New York City Mayor Eric Adams announced on Wednesday that the city will open a seventh Humanitarian Emergency Response and Relief Center (HERC) in yet another high-end hotel to address the ongoing illegal immigrant crisis there.
“New York City is caring for more asylum seekers than any other city in the United States,” Adams said in the statement. “This seventh humanitarian relief center will help us continue to do that work.”
According to city hall, at least 45,600 asylum seekers have arrived in the city over the past 10 months, a number that Adams said “surpassed the total number of people who were in the city’s shelter system when I took office.”
Shortly before the sixth HERC at the Holiday Inn was in place, the largest center thus far was opened at the Brooklyn Cruise Terminal in Red Hook with 1,000 rooms to serve single adult men.
“Since this humanitarian crisis began, the city has taken fast and urgent action ... with virtually no coordination from the states sending them,” the Feb. 15 City of New York statement said.
In addition to the now seven HERCs, the city has opened 85 hotels as emergency shelters.

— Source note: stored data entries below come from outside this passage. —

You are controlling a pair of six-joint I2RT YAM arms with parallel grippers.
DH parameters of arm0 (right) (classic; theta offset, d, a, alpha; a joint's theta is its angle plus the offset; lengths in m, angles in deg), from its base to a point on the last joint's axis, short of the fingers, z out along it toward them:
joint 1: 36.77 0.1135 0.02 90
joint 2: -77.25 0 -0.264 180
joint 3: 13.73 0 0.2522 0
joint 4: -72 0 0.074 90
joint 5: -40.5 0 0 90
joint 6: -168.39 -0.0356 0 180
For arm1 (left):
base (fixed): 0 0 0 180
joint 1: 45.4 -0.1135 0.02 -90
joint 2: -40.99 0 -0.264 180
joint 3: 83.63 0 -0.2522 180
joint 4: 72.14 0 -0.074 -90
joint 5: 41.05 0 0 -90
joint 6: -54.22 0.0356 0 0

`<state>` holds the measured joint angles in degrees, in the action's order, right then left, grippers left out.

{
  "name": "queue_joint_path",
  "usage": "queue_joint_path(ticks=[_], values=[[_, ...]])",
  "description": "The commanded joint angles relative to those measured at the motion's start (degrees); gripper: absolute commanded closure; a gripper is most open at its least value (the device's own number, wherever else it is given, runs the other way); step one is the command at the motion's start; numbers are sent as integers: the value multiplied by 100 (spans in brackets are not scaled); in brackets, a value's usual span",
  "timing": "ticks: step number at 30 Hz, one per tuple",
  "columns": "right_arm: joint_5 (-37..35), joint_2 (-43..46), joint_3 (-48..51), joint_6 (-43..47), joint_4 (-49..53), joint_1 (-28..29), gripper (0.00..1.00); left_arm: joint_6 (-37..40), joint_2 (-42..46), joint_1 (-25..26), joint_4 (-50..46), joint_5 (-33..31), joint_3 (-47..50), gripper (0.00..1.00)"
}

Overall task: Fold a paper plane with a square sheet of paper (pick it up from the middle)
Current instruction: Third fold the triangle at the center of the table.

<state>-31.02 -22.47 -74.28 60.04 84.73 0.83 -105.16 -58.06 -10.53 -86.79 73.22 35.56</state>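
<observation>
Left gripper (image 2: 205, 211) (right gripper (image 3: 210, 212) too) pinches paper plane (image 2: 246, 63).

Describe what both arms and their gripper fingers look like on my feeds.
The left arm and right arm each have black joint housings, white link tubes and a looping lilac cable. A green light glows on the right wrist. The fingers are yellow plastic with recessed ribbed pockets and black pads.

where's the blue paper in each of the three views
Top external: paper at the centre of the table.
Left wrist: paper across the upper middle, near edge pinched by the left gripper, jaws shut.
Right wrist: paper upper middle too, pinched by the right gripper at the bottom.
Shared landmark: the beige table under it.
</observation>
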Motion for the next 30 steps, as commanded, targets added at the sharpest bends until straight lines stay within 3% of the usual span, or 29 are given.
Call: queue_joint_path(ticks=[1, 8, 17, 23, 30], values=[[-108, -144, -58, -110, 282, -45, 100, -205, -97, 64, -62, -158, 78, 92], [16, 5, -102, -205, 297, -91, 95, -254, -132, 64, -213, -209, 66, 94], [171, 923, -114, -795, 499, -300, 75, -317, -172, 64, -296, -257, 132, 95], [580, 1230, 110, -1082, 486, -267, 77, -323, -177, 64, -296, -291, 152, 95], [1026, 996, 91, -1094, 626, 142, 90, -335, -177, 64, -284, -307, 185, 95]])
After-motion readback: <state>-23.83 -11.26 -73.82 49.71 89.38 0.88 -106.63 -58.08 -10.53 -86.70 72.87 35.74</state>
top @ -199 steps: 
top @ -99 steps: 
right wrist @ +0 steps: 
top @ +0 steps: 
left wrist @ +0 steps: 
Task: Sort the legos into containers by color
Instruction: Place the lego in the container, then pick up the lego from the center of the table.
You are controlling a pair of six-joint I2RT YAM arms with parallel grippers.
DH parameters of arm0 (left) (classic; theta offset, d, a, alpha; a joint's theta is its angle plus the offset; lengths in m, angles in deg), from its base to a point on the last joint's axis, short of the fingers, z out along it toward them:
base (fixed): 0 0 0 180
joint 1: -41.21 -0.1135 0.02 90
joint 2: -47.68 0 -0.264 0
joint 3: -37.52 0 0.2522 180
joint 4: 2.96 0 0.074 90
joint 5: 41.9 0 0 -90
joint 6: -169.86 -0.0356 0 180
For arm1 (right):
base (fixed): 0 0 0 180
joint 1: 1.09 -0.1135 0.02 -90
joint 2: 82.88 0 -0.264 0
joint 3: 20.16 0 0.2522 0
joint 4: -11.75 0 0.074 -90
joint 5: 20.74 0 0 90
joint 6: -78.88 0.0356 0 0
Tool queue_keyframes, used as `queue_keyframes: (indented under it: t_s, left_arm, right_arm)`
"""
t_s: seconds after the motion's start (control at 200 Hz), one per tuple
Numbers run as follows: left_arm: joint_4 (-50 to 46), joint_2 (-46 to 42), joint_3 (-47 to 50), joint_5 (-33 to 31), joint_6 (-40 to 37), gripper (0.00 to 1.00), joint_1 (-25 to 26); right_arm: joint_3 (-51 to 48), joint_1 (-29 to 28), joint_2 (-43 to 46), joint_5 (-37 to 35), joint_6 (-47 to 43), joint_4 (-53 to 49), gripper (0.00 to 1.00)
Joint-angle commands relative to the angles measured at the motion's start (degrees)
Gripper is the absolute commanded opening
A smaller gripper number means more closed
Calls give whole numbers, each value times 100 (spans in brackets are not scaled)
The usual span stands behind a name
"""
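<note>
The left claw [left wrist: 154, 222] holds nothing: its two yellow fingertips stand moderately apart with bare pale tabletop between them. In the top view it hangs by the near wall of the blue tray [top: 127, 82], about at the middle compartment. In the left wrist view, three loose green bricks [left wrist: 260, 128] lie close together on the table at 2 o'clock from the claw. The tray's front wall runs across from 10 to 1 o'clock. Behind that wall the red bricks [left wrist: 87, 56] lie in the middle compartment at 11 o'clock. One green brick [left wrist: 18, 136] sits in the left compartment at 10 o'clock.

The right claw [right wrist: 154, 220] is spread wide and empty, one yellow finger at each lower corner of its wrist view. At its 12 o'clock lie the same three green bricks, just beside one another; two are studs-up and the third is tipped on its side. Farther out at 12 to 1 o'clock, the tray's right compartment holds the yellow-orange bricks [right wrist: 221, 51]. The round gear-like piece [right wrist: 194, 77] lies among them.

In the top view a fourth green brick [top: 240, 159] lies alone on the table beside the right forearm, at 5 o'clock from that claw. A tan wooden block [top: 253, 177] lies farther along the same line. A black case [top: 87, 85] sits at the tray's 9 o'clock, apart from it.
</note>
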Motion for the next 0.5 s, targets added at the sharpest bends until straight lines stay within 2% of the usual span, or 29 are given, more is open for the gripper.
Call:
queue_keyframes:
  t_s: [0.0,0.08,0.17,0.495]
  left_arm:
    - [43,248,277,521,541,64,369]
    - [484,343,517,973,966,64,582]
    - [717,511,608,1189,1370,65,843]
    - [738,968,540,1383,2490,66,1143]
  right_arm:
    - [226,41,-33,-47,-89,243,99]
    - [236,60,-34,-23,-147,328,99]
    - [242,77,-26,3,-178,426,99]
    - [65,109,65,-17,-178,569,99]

The mayor also called on the federal government to do more to help his administration deal with the illegal immigrant issue, saying, “It’s clear that New York City is in dire need of more support from our federal partners.”
On the same day that he announced the opening of the city’s seventh HERC, the mayor traveled to Albany to testify on the state budget before the New York state Senate Finance and Assembly Ways and Means Committees.
Though Adams acknowledged that Democratic New York Gov. Kathy Hochul “has recognized the magnitude of this crisis and has offered state support,” he projected that the costs to his city associated with the situation will reach $4 billion by the middle of next year.
“We'll need more than the approximately $1.2 billion in state and federal funds we believe will come our way,” he said.